[Provided material]:

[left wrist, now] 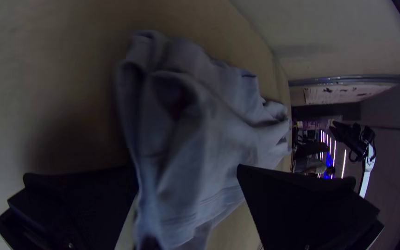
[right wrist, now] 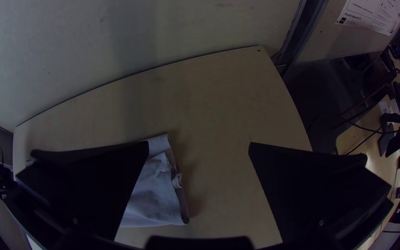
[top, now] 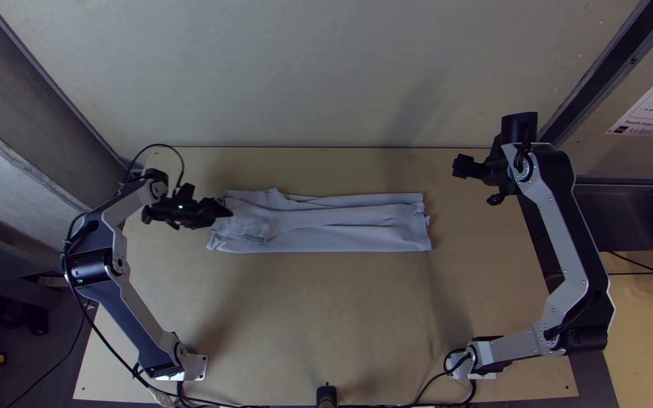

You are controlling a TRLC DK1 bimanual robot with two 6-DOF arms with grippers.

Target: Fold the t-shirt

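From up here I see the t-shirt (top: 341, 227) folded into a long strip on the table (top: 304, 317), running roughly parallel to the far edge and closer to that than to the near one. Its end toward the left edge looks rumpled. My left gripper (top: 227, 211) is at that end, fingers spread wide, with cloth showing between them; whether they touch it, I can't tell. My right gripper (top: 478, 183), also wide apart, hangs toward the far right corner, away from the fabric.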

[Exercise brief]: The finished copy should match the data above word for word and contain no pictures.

[Task result]:
[left wrist, now] 
[right wrist, now] 
[top, now] 

You are controlling a TRLC DK1 bimanual robot with two 6-DOF arms with grippers.

Target: Fold the t-shirt

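From up here I see the t-shirt (top: 341, 227) folded into a long strip on the table (top: 304, 317), running roughly parallel to the far edge and closer to that than to the near one. Its end toward the left edge looks rumpled. My left gripper (top: 227, 211) is at that end, fingers spread wide, with cloth showing between them; whether they touch it, I can't tell. My right gripper (top: 478, 183), also wide apart, hangs toward the far right corner, away from the fabric.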

This completes the output for the exercise.